## Work request
Copy exactly, please, the line that has "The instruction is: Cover" in it along with every line after it to the end of the listing.

## Collected material
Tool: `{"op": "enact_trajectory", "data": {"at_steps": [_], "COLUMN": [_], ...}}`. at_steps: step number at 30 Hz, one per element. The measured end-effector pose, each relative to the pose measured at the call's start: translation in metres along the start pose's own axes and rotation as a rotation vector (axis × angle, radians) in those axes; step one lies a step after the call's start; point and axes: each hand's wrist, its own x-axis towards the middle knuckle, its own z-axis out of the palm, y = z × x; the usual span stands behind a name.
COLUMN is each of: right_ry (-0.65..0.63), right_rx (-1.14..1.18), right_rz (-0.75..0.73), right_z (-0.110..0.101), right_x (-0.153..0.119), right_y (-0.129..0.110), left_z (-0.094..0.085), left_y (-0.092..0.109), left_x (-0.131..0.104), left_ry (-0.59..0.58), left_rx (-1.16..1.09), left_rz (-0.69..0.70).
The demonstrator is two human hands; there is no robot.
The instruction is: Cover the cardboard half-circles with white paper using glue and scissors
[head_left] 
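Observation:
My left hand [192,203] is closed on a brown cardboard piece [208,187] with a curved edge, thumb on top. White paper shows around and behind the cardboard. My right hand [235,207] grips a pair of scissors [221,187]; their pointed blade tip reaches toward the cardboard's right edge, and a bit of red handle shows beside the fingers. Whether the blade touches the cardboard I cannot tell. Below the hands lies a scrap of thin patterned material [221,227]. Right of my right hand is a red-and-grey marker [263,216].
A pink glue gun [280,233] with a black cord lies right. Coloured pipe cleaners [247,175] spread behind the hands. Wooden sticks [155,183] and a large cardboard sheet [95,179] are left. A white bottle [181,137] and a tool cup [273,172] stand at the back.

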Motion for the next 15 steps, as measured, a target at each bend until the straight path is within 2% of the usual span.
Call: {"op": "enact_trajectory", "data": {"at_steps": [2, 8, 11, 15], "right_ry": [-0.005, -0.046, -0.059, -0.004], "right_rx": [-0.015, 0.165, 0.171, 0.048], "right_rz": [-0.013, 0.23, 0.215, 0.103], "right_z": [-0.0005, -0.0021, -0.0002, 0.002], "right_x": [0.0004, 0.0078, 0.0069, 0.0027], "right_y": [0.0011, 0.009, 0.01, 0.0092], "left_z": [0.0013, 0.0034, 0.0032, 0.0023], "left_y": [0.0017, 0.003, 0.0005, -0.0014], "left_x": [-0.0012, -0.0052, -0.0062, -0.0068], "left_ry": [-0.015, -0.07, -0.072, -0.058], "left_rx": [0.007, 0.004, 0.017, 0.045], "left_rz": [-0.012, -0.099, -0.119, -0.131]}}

## Written answer
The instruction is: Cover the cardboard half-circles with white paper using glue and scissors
[head_left] 
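Observation:
My left hand [192,203] is closed on a brown cardboard piece [208,187] with a curved edge, thumb on top. White paper shows around and behind the cardboard. My right hand [235,207] grips a pair of scissors [221,187]; their pointed blade tip reaches toward the cardboard's right edge, and a bit of red handle shows beside the fingers. Whether the blade touches the cardboard I cannot tell. Below the hands lies a scrap of thin patterned material [221,227]. Right of my right hand is a red-and-grey marker [263,216].
A pink glue gun [280,233] with a black cord lies right. Coloured pipe cleaners [247,175] spread behind the hands. Wooden sticks [155,183] and a large cardboard sheet [95,179] are left. A white bottle [181,137] and a tool cup [273,172] stand at the back.
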
Motion for the next 15 steps, as measured, a target at each bend until the straight path is within 2% of the usual span.
Call: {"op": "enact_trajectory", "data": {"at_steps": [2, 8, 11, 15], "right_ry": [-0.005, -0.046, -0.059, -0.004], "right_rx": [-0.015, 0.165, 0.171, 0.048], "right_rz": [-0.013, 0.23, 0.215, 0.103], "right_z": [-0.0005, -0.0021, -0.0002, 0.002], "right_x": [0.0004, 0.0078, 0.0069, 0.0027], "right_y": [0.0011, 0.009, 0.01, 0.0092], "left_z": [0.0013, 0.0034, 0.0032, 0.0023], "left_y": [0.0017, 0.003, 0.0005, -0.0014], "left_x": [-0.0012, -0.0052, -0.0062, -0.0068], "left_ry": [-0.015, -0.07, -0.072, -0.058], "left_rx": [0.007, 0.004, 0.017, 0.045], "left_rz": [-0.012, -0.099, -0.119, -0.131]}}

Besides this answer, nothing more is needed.